**What the task requires:** Write the entries out again. Each one must match exactly.
<<<<
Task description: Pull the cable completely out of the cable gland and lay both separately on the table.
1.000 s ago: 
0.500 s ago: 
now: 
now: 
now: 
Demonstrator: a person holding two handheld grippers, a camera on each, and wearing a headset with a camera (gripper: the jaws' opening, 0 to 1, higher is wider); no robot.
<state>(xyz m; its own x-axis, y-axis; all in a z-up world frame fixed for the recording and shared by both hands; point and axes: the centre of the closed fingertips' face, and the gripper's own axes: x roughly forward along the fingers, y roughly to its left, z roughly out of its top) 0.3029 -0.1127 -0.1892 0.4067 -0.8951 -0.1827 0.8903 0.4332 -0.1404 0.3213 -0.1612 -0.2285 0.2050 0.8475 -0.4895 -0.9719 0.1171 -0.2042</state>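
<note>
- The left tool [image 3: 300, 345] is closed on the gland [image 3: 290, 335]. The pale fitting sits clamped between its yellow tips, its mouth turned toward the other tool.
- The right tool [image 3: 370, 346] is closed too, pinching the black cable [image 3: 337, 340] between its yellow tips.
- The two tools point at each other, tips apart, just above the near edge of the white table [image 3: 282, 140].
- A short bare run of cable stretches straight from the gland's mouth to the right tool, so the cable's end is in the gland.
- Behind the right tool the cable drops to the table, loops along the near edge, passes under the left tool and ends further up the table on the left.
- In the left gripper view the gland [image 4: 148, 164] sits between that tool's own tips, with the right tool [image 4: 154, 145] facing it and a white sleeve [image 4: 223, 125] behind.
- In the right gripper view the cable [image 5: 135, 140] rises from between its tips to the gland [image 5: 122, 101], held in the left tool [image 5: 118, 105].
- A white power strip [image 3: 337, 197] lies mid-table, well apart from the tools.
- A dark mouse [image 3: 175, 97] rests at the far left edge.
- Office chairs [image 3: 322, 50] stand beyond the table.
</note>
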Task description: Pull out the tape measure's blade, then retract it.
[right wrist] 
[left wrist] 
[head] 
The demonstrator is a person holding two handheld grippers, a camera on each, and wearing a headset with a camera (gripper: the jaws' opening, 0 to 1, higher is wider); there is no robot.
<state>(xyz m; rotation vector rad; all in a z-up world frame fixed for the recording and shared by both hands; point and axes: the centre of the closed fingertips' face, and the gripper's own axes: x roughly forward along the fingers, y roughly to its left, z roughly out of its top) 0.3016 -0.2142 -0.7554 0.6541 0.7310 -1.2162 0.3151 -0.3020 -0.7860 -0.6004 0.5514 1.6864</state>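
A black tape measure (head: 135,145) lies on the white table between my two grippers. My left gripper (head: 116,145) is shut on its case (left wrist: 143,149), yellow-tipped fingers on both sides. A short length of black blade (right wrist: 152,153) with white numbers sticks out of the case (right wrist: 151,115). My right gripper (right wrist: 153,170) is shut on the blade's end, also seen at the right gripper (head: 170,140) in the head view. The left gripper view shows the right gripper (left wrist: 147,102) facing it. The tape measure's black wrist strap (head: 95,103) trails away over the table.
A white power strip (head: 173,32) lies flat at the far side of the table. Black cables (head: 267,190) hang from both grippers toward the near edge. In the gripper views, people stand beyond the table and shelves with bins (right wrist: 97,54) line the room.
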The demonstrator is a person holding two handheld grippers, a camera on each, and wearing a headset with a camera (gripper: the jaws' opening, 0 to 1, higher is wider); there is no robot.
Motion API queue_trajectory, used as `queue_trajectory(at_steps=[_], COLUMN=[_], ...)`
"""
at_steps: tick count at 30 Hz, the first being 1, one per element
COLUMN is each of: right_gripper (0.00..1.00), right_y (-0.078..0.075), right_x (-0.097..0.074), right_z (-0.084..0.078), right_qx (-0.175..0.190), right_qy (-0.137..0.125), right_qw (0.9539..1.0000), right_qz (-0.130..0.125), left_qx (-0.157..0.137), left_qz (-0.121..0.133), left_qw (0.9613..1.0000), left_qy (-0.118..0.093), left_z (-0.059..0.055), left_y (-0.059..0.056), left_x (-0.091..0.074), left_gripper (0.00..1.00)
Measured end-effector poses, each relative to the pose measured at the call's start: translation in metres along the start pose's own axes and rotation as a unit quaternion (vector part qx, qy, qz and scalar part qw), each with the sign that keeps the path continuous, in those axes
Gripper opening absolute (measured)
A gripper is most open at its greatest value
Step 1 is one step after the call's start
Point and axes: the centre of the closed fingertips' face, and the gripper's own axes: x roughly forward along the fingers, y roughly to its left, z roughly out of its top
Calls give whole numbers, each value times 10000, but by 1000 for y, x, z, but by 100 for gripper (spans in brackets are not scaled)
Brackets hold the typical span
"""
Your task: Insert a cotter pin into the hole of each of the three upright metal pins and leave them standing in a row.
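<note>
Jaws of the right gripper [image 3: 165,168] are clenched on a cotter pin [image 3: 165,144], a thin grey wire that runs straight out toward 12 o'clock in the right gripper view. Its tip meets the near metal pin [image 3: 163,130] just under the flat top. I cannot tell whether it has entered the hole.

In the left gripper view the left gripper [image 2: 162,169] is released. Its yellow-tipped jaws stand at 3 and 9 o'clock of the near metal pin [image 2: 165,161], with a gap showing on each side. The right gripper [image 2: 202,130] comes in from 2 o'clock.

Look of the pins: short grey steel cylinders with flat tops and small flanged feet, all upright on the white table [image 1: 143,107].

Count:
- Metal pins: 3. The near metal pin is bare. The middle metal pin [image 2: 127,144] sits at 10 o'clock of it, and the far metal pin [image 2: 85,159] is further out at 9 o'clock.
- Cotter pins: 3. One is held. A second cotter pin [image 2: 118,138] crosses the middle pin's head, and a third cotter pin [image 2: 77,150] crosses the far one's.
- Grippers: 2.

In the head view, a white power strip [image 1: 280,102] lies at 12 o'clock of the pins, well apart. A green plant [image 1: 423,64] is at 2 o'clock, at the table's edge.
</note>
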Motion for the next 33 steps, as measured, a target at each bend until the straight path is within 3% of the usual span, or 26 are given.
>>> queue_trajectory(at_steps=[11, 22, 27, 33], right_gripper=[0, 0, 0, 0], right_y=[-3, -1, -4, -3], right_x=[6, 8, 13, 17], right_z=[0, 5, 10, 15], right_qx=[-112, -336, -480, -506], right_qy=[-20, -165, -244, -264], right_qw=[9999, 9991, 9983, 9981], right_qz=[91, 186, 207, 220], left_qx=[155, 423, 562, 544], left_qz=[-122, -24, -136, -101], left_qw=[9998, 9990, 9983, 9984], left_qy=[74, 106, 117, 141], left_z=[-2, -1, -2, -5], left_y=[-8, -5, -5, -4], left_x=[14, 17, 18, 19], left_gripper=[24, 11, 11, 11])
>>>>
**Solution for this task:**
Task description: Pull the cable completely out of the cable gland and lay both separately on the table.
1.000 s ago: 
0.500 s ago: 
now: 
now: 
now: 
Demonstrator: a person holding two handheld grippers, a camera on each, and wearing a headset with a camera (gripper: the jaws' opening, 0 to 1, higher is wider); no robot.
<state>(xyz m; its own x-axis, y-axis; all in a z-up world frame fixed for the recording and shared by both hands; point and axes: the centre of the closed fingertips' face, and the gripper's own axes: x roughly forward along the fingers, y roughly to its left, z roughly out of its top) 0.3029 -0.1127 -0.1892 0.4067 -0.8951 -0.1827 0.8903 0.4332 -0.1404 0.3213 -0.1612 -0.2285 0.2050 0.8475 -0.4895 -0.9719 0.1171 -0.2042</state>
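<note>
- The left tool [image 3: 300, 345] is closed on the gland [image 3: 290, 335]. The pale fitting sits clamped between its yellow tips, its mouth turned toward the other tool.
- The right tool [image 3: 370, 346] is closed too, pinching the black cable [image 3: 337, 340] between its yellow tips.
- The two tools point at each other, tips apart, just above the near edge of the white table [image 3: 282, 140].
- A short bare run of cable stretches straight from the gland's mouth to the right tool, so the cable's end is in the gland.
- Behind the right tool the cable drops to the table, loops along the near edge, passes under the left tool and ends further up the table on the left.
- In the left gripper view the gland [image 4: 148, 164] sits between that tool's own tips, with the right tool [image 4: 154, 145] facing it and a white sleeve [image 4: 223, 125] behind.
- In the right gripper view the cable [image 5: 135, 140] rises from between its tips to the gland [image 5: 122, 101], held in the left tool [image 5: 118, 105].
- A white power strip [image 3: 337, 197] lies mid-table, well apart from the tools.
- A dark mouse [image 3: 175, 97] rests at the far left edge.
- Office chairs [image 3: 322, 50] stand beyond the table.
</note>
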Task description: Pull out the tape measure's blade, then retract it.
[right wrist] 
[left wrist] 
[head] 
The demonstrator is a person holding two handheld grippers, a camera on each, and wearing a headset with a camera (gripper: the jaws' opening, 0 to 1, higher is wider); there is no robot.
<state>(xyz m; rotation vector rad; all in a z-up world frame fixed for the recording and shared by both hands; point and axes: the centre of the closed fingertips' face, and the gripper's own axes: x roughly forward along the fingers, y roughly to its left, z roughly out of its top) 0.3016 -0.2142 -0.7554 0.6541 0.7310 -1.2162 0.3151 -0.3020 -0.7860 -0.6004 0.5514 1.6864</state>
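A black tape measure (head: 135,145) lies on the white table between my two grippers. My left gripper (head: 116,145) is shut on its case (left wrist: 143,149), yellow-tipped fingers on both sides. A short length of black blade (right wrist: 152,153) with white numbers sticks out of the case (right wrist: 151,115). My right gripper (right wrist: 153,170) is shut on the blade's end, also seen at the right gripper (head: 170,140) in the head view. The left gripper view shows the right gripper (left wrist: 147,102) facing it. The tape measure's black wrist strap (head: 95,103) trails away over the table.
A white power strip (head: 173,32) lies flat at the far side of the table. Black cables (head: 267,190) hang from both grippers toward the near edge. In the gripper views, people stand beyond the table and shelves with bins (right wrist: 97,54) line the room.
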The demonstrator is a person holding two handheld grippers, a camera on each, and wearing a headset with a camera (gripper: the jaws' opening, 0 to 1, higher is wider); there is no robot.
Motion API queue_trajectory, used as `queue_trajectory(at_steps=[_], COLUMN=[_], ...)`
"""
at_steps: tick count at 30 Hz, the first being 1, one per element
COLUMN is each of: right_gripper (0.00..1.00), right_y (-0.078..0.075), right_x (-0.097..0.074), right_z (-0.084..0.078), right_qx (-0.175..0.190), right_qy (-0.137..0.125), right_qw (0.9539..1.0000), right_qz (-0.130..0.125), left_qx (-0.157..0.137), left_qz (-0.121..0.133), left_qw (0.9613..1.0000), left_qy (-0.118..0.093), left_z (-0.059..0.055), left_y (-0.059..0.056), left_x (-0.091..0.074), left_gripper (0.00..1.00)
Measured end-effector poses, each relative to the pose measured at the call's start: translation in metres along the start pose's own axes and rotation as a unit quaternion (vector part qx, qy, qz and scalar part qw), each with the sign that keeps the path continuous, in those axes
Gripper opening absolute (measured)
A gripper is most open at its greatest value
Step 1 is one step after the call's start
Point and axes: the centre of the closed fingertips' face, and the gripper's own axes: x roughly forward along the fingers, y roughly to its left, z roughly out of its top
Calls give whole numbers, each value times 10000, but by 1000 for y, x, z, but by 100 for gripper (spans in brackets are not scaled)
Brackets hold the typical span
"""
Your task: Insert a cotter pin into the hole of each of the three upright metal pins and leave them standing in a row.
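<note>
Jaws of the right gripper [image 3: 165,168] are clenched on a cotter pin [image 3: 165,144], a thin grey wire that runs straight out toward 12 o'clock in the right gripper view. Its tip meets the near metal pin [image 3: 163,130] just under the flat top. I cannot tell whether it has entered the hole.

In the left gripper view the left gripper [image 2: 162,169] is released. Its yellow-tipped jaws stand at 3 and 9 o'clock of the near metal pin [image 2: 165,161], with a gap showing on each side. The right gripper [image 2: 202,130] comes in from 2 o'clock.

Look of the pins: short grey steel cylinders with flat tops and small flanged feet, all upright on the white table [image 1: 143,107].

Count:
- Metal pins: 3. The near metal pin is bare. The middle metal pin [image 2: 127,144] sits at 10 o'clock of it, and the far metal pin [image 2: 85,159] is further out at 9 o'clock.
- Cotter pins: 3. One is held. A second cotter pin [image 2: 118,138] crosses the middle pin's head, and a third cotter pin [image 2: 77,150] crosses the far one's.
- Grippers: 2.

In the head view, a white power strip [image 1: 280,102] lies at 12 o'clock of the pins, well apart. A green plant [image 1: 423,64] is at 2 o'clock, at the table's edge.
</note>
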Motion for the next 33 steps, as measured, a target at each bend until the straight path is within 3% of the usual span, or 26 are given.
>>> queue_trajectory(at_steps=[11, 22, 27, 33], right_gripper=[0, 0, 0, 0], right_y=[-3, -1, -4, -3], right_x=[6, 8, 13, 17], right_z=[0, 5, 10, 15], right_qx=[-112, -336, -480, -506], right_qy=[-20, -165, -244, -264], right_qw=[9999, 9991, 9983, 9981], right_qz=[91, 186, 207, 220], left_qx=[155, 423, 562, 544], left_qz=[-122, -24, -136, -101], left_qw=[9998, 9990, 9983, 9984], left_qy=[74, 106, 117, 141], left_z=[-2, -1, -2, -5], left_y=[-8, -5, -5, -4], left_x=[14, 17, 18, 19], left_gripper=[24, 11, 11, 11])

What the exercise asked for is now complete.